Opened 14 years ago
Closed 7 years ago
#1489 closed enhancement (obsolete)
Change interface between problem and algorithm
Reported by: | abeham | Owned by: | swagner |
---|---|---|---|
Priority: | medium | Milestone: | HeuristicLab 4.0 |
Component: | General | Version: | |
Keywords: | Cc: |
Description
The more problems and the more algorithms we add to HeuristicLab the larger the collection of operators becomes that is shared between them. Additionally the problem stores all these operators while they are actually only needed in the algorithm. So to say the Problem is an operator-provider and the algorithm is an operator-consumer.
Currently the main interface (apart from a few parameters) between these two entities is the Operators property that returns a list of operators.
I would suggest a different approach in that the provider creates and parameterizes the operators, but then forgets about them. To sync them it offers a method as a service for the algorithm and a notification of when a sync is necessary.
- Remove storing the operators in the problem and keep only the evaluator and solution creator.
- Change the Operators property to discover and wire the operators with each call to its get accessor.
- Create a RewireOperators event that the problem fires whenever it would need to rewire the operators collection
- Use the OperatorsChanged event such that the problem fires whenever there would be a change to the discovery of operators.
- Have the algorithm call the problem's new RewireOperators(IList<IOperator>) method upon receiving the event giving it the list of operators that the algorithm is currently holding.

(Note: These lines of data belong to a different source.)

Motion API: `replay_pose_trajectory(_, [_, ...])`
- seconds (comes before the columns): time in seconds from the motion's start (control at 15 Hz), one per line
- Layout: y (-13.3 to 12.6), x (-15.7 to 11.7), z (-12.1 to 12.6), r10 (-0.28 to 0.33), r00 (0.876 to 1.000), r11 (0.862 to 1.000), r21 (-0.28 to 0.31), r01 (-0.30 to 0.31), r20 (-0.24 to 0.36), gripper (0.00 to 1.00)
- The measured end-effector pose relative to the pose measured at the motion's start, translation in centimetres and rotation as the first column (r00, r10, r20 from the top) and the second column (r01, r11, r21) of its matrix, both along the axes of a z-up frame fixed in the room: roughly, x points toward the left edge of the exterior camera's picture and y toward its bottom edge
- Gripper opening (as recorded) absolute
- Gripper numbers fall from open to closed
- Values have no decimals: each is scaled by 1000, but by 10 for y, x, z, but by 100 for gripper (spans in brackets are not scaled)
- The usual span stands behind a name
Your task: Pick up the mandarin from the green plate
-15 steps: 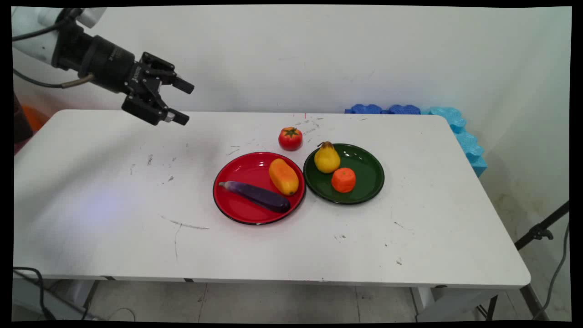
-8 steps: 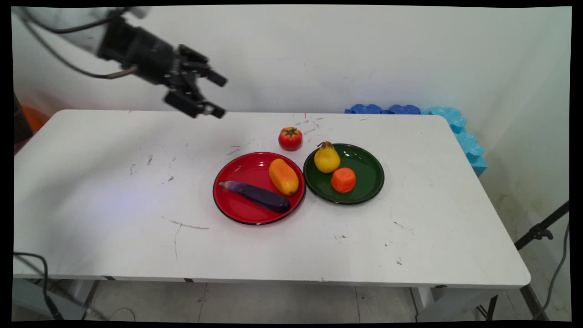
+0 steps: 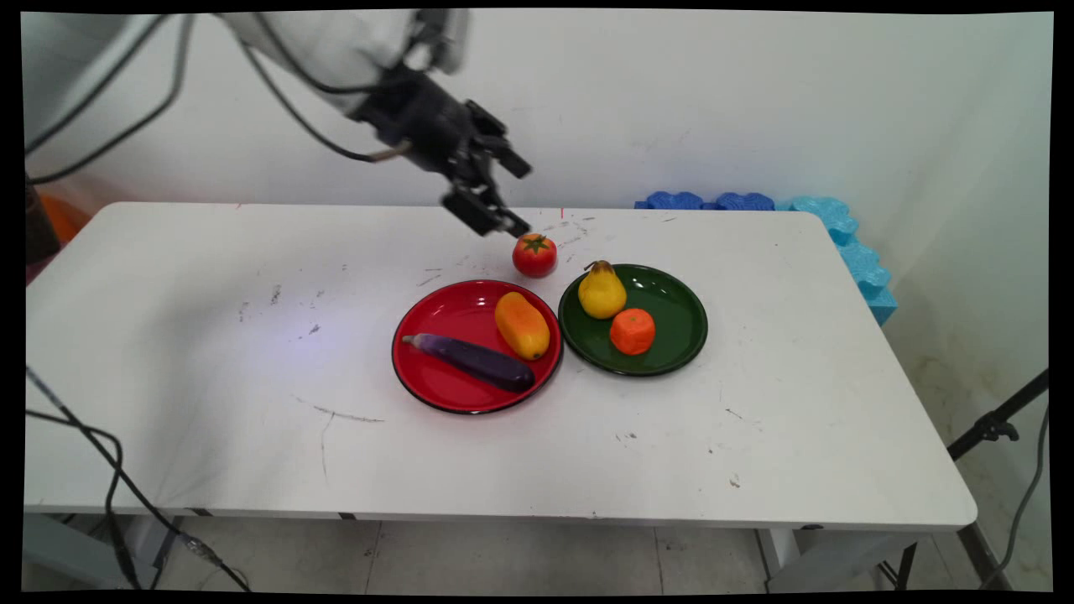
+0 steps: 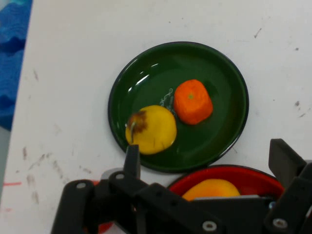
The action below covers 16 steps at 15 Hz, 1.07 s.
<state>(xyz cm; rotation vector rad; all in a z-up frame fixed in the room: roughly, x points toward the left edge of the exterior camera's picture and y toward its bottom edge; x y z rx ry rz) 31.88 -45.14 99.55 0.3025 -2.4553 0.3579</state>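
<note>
Above the far middle of the white counter [image 3: 210, 335] hangs the black tool [image 3: 520, 198], tilted down and to the right, with its two fingers spread apart and nothing between them. Its lower fingertip sits just above and to the left of a red tomato [image 3: 535, 255], close to it, though whether they touch cannot be told. That tomato stands on the bare counter, behind the gap between two plates. On the left is a red plate [image 3: 436, 323], which carries a dark purple eggplant [image 3: 471, 361] lying slantwise across its front and an orange-yellow mango [image 3: 522, 325] near its right rim. Just beside it, rims almost meeting, is a green plate [image 3: 680, 323] with a yellow pear [image 3: 602, 291] at its back left and a small orange [image 3: 633, 330] in front of the pear, the two fruits near each other. From the hand view, the tool [image 4: 204, 161] looks down over the green plate [image 4: 219, 63], where the pear [image 4: 152, 129] and the orange [image 4: 193, 102] lie side by side, nearly touching; the red plate [image 4: 253, 176] and the mango [image 4: 212, 189] show partly behind the linkage. Blue foam pieces [image 3: 847, 243] line the counter's far right corner against the wall.
</note>
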Motion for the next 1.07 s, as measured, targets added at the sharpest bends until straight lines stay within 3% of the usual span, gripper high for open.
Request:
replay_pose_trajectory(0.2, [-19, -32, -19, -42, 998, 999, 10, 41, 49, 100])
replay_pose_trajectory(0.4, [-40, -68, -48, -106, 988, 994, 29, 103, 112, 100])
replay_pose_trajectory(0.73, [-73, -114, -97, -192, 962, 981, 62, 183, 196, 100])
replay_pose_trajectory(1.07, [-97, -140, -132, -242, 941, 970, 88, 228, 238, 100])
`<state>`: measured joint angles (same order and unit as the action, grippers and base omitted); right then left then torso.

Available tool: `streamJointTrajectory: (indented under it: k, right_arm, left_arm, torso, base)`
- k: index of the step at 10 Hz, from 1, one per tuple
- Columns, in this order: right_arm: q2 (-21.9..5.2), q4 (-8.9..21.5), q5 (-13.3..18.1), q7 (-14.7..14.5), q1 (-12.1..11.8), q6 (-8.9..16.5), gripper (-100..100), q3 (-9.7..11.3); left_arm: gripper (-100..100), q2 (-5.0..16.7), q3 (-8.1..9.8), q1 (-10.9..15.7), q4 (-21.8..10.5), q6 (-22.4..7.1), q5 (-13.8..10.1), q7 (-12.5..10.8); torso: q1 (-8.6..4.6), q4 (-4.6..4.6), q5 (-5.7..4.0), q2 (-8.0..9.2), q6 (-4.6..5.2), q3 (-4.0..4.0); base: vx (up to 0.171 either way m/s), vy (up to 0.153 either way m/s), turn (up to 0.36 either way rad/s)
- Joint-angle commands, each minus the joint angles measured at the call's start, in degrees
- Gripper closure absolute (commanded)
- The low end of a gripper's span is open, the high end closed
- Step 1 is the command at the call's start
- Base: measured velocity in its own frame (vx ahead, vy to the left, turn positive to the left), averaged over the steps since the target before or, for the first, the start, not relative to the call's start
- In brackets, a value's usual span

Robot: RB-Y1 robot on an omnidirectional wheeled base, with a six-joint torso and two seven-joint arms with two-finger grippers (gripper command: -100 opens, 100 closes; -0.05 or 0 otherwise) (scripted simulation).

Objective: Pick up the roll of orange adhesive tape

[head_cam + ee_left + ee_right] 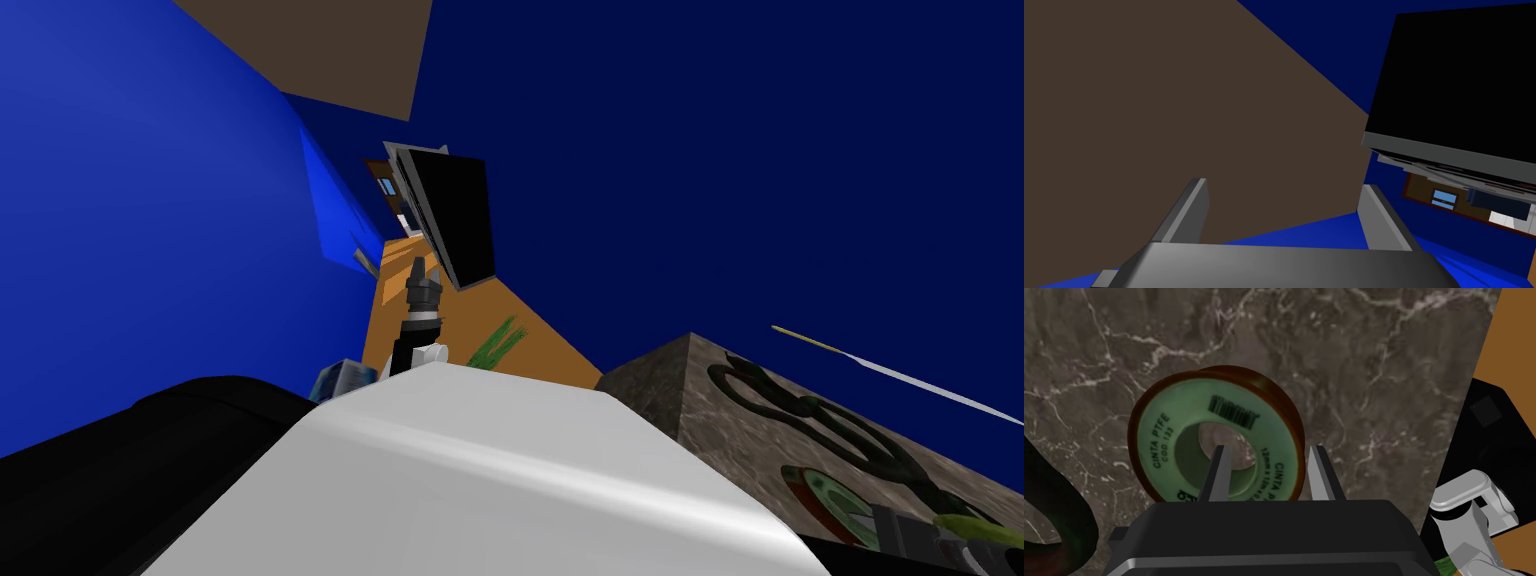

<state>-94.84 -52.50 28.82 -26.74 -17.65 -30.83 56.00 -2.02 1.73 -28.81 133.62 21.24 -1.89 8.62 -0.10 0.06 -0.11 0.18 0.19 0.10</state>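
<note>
Head view: the tape [832, 500] sits on the marble table [690, 400] at 4 o'clock. The left hand [420, 268] is raised at 12 o'clock, pointing away.

Left wrist view: the left hand [1284, 187] is fully spread and empty.

Right wrist view: the right hand [1269, 450] is narrowed onto the tape [1169, 438] wall, one finger in the core and one outside the rim, over the table [1374, 363].

Status: the grasp appears made; the lift remains.
</note>
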Motion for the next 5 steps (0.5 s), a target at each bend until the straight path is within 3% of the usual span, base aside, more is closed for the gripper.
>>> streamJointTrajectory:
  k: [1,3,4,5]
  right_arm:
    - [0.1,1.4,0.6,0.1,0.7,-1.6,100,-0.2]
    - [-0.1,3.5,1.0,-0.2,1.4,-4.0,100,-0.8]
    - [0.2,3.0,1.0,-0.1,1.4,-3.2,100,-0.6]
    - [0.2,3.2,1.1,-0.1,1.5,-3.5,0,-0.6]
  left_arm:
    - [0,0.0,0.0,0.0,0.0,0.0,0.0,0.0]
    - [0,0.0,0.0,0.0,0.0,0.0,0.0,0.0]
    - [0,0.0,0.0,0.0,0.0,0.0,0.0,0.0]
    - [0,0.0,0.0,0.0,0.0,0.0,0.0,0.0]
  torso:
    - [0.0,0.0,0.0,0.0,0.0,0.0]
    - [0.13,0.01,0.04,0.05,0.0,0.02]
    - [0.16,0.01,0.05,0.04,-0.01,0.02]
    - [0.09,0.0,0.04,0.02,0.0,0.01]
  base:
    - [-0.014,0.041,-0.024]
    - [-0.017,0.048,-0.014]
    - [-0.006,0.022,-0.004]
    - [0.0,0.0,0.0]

- Have the algorithm call the problem's Operators property to get a fresh list of operators whenever the problem fires the OperatorsChanged event.
That way the operators need to be stored on the algorithm side and the algorithm can throw out anything it does not need and thus saves memory and disk space.
We could even go one step further and not discover the operators in the problem, but in the algorithm (since the algorithm knows which operators it needs: e.g. all ICrossover operators) and then hand them to the problem for wiring service. Only the analyzers would need to be obtained from the problem. On the other hand, the problem would need to indicate or weed out all operators that do not fit.
Change History (2)
comment:1 Changed 9 years ago by gkronber
- Milestone changed from HeuristicLab 3.4.x Backlog to HeuristicLab 4.0.x Backlog
comment:2 Changed 7 years ago by abeham
- Resolution set to obsolete
- Status changed from new to closed
Some of these points have been addressed with the introduction of encodings.